Vous faire un roman pour Combustia. L'immoblog vous voit d'ici, pensif, à vous demander si le travail n'est pas définitivement entrain de noyer nos neurones [le travail, j'ai dit, pas l'alcool! mauvaises langues...]. Sachez pourtant qu'Immobilia-Grimentz est VOTRE interlocuteur en cas de pépin. Même les grimentzards ne le savent pas forcément, alors cela valait bien un billet? Plus d'jus, votre carte absorbée sans espoir de retour ou un billet non consommé, le bureau des doléances est juste en face. Nous n'avons qu'un voeu pour vous servir: venez nous dire tout de suite si la machinerie est bloquée et que vous ne pouvez donner à boire à vos chevaux! La question sera d'autant plus vite réglée et l'inconvénient sera moindre pour chacun, surtout pour les suivants bien sûr, si nous avons rapidement pu y remédier, ne serait-ce qu'en contactant tout de suite le spécialiste.

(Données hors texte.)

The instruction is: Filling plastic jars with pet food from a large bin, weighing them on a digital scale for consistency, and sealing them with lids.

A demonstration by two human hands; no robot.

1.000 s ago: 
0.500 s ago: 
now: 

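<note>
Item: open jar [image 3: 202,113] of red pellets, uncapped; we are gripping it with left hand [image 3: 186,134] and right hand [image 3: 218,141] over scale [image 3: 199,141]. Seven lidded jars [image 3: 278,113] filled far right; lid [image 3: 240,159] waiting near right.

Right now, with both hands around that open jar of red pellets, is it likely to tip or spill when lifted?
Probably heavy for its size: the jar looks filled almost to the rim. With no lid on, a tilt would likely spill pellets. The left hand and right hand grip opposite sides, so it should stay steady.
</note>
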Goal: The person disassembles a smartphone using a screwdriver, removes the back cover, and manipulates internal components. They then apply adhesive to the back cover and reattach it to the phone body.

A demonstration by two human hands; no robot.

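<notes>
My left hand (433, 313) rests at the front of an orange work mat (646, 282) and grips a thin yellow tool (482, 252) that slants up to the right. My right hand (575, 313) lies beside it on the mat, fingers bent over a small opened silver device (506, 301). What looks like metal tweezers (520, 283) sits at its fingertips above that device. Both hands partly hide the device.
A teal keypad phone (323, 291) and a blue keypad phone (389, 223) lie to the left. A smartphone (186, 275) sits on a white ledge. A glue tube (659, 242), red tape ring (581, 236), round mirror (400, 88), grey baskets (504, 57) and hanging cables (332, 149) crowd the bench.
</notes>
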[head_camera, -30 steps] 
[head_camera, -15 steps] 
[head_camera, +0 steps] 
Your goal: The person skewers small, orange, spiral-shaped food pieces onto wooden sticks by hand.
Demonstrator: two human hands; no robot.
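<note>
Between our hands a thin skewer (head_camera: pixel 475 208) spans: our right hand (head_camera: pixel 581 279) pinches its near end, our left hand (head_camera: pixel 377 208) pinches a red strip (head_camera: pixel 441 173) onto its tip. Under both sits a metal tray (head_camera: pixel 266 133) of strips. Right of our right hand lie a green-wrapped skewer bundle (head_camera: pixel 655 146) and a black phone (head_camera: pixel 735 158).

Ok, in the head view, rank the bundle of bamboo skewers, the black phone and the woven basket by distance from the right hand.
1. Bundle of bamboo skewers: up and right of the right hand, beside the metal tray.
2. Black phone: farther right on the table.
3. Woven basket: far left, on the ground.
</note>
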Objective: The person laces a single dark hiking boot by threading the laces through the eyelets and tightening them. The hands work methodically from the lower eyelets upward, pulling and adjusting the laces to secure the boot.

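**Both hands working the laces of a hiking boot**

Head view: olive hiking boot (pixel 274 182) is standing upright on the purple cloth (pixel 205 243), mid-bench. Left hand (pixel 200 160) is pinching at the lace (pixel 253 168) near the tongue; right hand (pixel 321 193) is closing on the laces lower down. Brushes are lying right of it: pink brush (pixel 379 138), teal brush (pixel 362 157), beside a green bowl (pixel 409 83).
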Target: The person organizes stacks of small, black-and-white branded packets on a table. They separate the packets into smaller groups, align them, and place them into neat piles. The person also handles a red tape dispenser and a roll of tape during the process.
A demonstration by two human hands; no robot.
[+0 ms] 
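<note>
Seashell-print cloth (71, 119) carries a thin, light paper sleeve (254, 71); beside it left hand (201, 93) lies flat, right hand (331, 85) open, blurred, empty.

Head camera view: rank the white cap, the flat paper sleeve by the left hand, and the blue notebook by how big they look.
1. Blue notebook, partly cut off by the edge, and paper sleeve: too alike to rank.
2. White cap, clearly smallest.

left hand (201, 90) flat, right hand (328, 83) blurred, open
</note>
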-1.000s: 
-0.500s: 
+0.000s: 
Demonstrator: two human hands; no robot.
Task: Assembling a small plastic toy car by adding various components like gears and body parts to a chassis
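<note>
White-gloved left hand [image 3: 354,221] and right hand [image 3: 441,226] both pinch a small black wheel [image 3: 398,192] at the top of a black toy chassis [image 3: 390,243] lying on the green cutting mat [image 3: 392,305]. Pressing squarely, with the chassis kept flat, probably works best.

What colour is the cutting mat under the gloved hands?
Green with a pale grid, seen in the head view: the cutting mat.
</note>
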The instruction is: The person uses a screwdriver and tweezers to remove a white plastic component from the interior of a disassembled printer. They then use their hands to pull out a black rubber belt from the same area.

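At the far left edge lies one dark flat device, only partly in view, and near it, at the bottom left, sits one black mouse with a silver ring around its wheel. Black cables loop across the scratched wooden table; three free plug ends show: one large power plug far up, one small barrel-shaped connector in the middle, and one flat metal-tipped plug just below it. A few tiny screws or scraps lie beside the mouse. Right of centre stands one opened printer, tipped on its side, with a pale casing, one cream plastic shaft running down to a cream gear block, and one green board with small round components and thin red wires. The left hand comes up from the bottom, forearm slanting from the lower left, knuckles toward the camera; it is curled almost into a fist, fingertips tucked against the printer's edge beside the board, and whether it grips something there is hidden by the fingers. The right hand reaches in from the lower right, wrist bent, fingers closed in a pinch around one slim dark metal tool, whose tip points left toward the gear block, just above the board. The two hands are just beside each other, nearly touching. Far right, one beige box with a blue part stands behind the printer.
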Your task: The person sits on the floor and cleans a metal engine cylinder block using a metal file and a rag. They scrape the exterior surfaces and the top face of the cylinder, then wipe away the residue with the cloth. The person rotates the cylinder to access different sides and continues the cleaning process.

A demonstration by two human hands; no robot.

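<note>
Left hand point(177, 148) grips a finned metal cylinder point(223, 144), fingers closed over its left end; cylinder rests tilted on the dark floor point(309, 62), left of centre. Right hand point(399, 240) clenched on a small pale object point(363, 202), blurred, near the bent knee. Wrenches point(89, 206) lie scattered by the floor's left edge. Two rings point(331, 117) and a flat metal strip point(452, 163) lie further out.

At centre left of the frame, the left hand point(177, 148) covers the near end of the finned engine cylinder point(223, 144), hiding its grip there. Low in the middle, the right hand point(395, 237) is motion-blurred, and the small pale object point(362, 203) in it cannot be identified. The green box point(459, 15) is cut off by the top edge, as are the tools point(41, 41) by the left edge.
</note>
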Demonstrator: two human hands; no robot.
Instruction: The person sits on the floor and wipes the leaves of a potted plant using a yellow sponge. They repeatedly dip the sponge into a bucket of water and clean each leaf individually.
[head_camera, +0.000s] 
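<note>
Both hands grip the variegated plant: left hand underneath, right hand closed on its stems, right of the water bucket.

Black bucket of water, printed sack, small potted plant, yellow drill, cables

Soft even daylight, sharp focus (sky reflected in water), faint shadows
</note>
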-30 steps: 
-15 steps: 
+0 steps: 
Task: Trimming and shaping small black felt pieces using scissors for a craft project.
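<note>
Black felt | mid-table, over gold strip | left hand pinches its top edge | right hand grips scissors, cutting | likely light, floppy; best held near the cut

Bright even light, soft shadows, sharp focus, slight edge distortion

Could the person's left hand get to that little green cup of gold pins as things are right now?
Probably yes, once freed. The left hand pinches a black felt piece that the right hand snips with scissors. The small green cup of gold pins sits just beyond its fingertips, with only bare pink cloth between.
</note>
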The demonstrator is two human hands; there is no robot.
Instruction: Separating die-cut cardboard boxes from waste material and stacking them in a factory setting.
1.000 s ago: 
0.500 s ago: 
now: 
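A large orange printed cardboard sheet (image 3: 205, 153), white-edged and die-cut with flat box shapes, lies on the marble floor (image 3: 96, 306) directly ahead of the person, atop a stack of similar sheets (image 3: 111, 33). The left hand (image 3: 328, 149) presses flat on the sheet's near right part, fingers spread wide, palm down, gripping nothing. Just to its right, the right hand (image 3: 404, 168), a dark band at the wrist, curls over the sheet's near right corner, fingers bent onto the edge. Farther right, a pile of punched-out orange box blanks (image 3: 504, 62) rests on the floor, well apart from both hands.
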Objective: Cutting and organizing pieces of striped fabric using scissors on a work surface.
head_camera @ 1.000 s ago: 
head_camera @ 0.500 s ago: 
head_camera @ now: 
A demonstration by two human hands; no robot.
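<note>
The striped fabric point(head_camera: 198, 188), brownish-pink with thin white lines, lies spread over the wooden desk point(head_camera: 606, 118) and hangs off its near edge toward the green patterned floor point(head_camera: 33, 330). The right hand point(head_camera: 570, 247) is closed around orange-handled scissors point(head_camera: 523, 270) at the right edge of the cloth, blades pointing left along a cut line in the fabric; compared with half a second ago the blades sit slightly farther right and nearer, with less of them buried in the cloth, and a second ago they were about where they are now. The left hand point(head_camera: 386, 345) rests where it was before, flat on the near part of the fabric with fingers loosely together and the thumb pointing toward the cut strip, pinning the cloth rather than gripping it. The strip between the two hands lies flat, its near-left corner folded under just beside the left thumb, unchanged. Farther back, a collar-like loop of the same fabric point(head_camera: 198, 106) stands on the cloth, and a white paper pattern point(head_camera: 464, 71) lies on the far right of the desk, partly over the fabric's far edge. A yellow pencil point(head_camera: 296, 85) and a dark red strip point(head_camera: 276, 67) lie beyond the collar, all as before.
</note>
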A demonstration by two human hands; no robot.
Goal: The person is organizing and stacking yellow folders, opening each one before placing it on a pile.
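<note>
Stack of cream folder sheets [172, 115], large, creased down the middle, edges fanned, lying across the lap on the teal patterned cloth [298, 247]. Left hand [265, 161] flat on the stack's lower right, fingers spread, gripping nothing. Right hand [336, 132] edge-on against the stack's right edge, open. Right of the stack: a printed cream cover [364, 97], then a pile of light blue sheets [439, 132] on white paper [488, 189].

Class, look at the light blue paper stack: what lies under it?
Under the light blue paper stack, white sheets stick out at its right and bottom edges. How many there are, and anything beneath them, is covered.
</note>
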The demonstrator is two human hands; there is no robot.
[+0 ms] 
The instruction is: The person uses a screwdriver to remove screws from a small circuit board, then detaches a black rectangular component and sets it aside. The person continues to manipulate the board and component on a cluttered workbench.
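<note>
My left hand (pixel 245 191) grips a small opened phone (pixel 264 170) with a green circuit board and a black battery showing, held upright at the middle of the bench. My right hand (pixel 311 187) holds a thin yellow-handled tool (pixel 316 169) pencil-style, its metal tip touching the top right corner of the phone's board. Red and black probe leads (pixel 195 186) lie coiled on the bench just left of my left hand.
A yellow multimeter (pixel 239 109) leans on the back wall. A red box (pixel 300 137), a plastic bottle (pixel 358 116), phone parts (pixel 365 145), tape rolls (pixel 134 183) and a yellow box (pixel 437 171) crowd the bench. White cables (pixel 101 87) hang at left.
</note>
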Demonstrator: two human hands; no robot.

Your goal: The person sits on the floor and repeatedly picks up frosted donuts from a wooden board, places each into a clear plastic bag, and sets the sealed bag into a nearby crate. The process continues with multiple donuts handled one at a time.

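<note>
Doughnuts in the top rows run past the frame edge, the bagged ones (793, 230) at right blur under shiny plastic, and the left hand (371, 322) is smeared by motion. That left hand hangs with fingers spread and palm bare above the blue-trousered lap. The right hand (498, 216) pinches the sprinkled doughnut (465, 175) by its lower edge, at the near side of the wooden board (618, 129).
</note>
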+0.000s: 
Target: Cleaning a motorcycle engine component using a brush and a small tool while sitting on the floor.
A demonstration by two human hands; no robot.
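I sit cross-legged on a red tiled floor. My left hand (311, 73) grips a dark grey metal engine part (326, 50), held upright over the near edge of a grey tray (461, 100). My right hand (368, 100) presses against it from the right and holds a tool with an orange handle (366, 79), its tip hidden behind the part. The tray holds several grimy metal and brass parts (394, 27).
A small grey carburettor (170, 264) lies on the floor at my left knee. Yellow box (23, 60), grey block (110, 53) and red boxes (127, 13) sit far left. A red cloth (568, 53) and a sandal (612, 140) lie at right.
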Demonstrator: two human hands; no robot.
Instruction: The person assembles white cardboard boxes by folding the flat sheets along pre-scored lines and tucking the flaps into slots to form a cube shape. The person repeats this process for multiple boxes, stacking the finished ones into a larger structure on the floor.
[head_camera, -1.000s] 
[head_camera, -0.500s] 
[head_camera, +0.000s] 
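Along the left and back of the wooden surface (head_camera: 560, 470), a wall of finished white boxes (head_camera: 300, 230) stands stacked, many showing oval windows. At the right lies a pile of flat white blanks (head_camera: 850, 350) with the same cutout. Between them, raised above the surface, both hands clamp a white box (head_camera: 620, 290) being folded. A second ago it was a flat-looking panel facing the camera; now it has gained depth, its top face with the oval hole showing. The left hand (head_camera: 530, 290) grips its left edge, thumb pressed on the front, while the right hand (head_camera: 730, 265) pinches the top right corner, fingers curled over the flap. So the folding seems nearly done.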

Ce spécialiste, nous l'avons beaucoup vu durant la deuxième partie de l'automne - nous lui prêtons parfois même des dons de voyance à le voir débarquer, tel un Don Quichotte des temps modernes, au moment-même où nous pensions, de force, de force, justement à lui - car son artillerie est douée d'informatique. Et l'informatique, inapte à certain vaccin, se grippe plus facilement lors de changements de températures tels que nous les subissons en montagne. Premièrement parce que lorsqu'elle se met à baisser, elle n'y va pas par 4 chemins et deuxièmement parce que le soleil la réchauffe ici beaucoup durant la journée pour ensuite lui faire prendre des chemins abyssaux dès sa lâche fuite derrière les montagnes. Comme dans le désert, en somme. Sauf que c'est moins haut. Il est vrai que sous votre couche de stratus, vous n'avez pas la moindre idée de ce genre de variations, n'est-ce pas?

Bref. Souvenez-vous en: pépin chez Combustia = répit chez Immobilia!